→ **Exercise directions**: In the listing that follows, locate the line containing "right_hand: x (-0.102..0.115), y" and the line containing "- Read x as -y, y". Retype exactly those two lines and every line between them, and nothing more.

→ **Source data**:
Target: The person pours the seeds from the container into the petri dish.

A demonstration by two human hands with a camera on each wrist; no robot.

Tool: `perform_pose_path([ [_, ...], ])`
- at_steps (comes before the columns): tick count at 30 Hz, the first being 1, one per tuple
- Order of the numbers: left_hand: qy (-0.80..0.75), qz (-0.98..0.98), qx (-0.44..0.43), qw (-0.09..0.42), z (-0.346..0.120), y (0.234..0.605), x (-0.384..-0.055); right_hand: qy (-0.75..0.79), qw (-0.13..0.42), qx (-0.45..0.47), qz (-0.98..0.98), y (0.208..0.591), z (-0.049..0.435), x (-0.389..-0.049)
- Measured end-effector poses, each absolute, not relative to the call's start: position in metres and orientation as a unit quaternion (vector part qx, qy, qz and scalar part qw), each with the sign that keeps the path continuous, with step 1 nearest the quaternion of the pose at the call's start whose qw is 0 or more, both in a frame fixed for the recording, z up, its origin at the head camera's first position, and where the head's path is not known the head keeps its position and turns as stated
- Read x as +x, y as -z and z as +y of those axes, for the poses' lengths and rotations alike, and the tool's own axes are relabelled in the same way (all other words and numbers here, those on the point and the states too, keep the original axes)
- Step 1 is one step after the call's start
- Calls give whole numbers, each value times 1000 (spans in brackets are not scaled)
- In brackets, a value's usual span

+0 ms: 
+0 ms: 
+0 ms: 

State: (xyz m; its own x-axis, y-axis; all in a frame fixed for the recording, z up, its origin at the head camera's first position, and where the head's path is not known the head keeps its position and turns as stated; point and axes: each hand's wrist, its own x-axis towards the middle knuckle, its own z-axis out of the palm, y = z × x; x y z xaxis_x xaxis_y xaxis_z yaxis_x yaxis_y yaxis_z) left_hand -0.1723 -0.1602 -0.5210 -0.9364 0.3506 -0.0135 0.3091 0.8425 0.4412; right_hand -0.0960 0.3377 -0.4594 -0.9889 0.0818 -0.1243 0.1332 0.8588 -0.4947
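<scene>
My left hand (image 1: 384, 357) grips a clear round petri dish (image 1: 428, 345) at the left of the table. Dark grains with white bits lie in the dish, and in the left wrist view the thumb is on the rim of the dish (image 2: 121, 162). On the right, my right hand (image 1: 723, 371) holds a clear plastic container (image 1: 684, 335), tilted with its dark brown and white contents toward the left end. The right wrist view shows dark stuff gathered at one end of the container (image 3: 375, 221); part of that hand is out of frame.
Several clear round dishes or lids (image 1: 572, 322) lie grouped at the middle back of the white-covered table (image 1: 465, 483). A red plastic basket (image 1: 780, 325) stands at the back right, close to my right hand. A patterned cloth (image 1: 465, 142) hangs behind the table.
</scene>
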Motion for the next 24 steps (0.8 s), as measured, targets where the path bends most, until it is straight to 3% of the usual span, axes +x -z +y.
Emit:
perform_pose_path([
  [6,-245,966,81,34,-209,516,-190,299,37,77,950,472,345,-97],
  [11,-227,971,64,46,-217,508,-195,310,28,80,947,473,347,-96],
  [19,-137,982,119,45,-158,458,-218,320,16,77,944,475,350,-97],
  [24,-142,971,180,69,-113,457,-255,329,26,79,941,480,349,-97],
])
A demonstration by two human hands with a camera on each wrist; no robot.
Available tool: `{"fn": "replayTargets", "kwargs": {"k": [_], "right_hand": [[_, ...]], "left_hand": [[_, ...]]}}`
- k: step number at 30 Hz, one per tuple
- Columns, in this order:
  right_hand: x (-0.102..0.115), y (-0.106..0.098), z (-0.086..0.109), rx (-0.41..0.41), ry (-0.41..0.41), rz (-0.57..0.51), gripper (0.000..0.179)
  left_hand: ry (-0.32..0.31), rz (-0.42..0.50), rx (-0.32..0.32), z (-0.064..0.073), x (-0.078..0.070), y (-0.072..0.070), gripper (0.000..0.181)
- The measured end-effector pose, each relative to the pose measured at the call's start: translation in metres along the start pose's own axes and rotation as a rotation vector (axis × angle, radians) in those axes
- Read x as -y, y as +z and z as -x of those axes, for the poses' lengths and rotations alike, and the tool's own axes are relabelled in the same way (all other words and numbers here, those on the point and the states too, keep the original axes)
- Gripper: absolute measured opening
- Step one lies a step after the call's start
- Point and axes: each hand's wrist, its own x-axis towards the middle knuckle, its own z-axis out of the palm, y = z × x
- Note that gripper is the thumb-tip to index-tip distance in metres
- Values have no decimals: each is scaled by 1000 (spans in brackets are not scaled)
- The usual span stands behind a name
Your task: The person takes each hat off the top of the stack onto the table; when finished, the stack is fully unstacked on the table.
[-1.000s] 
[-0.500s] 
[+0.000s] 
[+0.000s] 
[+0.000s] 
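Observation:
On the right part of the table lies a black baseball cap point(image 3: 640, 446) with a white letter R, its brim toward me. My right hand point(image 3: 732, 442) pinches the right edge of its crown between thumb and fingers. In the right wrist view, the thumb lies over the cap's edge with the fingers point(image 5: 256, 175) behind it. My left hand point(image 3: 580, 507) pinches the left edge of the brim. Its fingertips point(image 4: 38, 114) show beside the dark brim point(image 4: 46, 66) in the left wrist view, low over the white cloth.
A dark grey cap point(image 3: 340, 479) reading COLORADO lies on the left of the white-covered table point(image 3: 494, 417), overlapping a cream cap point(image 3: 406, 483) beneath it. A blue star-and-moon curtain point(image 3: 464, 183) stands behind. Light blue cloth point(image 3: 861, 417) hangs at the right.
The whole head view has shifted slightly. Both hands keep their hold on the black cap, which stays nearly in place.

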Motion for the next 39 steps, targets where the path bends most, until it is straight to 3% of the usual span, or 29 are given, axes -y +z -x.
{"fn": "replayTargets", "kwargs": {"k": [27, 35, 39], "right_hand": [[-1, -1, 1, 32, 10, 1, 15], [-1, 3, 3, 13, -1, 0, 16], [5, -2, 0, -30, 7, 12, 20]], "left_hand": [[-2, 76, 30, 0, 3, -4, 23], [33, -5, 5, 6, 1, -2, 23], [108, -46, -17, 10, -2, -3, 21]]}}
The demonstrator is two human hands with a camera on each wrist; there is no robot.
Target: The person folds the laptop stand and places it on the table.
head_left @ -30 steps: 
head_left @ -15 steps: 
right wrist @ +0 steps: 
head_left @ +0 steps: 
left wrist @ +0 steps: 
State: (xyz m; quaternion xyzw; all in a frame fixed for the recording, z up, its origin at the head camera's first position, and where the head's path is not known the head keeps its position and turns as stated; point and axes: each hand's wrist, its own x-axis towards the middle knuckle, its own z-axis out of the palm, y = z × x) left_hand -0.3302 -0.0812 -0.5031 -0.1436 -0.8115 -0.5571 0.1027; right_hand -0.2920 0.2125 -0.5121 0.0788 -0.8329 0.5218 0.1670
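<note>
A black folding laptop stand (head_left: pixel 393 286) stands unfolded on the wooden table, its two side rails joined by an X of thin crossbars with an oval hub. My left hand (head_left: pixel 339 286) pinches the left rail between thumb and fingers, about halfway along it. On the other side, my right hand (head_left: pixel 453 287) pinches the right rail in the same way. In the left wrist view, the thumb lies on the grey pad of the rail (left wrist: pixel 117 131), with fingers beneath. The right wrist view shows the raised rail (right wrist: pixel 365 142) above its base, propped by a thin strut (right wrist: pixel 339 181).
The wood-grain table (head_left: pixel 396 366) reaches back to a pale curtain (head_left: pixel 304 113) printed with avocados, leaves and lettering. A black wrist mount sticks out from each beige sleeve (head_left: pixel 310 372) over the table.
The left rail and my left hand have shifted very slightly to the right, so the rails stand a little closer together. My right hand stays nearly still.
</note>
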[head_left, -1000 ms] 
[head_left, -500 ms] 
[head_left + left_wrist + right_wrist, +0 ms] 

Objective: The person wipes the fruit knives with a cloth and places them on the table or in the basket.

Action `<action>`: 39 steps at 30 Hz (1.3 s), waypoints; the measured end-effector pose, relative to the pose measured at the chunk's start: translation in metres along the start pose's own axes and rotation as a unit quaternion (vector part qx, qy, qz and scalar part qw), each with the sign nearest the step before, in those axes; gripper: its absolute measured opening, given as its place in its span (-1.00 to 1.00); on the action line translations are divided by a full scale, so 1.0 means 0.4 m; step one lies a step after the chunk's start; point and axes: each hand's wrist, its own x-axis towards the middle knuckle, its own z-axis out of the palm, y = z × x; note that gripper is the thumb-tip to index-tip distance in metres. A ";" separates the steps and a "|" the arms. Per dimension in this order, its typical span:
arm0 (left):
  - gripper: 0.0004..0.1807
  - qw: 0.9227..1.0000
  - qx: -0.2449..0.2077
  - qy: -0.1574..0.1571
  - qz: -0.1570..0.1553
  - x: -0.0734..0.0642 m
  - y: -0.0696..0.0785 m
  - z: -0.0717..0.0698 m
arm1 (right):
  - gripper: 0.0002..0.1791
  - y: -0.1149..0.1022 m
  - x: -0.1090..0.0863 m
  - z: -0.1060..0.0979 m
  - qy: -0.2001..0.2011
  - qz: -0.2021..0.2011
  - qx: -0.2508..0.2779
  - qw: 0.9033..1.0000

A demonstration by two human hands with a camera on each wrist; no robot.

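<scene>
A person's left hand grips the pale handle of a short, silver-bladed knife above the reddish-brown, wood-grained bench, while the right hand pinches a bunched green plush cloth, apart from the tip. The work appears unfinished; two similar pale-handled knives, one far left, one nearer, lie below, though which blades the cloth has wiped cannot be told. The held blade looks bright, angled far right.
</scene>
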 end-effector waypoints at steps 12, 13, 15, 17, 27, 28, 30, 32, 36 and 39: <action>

→ **Result**:
  right_hand: x (-0.102..0.115), y (-0.106..0.098), z (-0.086..0.109), rx (-0.41..0.41), ry (-0.41..0.41), rz (-0.57..0.51), gripper (0.000..0.179)
  left_hand: ry (-0.32..0.31), rz (-0.42..0.50), rx (-0.32..0.32), z (-0.064..0.073), x (-0.078..0.070), y (-0.072..0.070), gripper (0.000..0.181)
- The measured end-effector pose, each relative to the pose measured at the call's start: translation in metres along the start pose's own axes and rotation as a rotation vector (axis × angle, radians) in those axes
- Read x as -y, y as +z and z as -x of those axes, for the poses' lengths and rotations alike, and the tool's own axes are relabelled in the same way (all other words and numbers here, those on the point and the states too, keep the original axes)

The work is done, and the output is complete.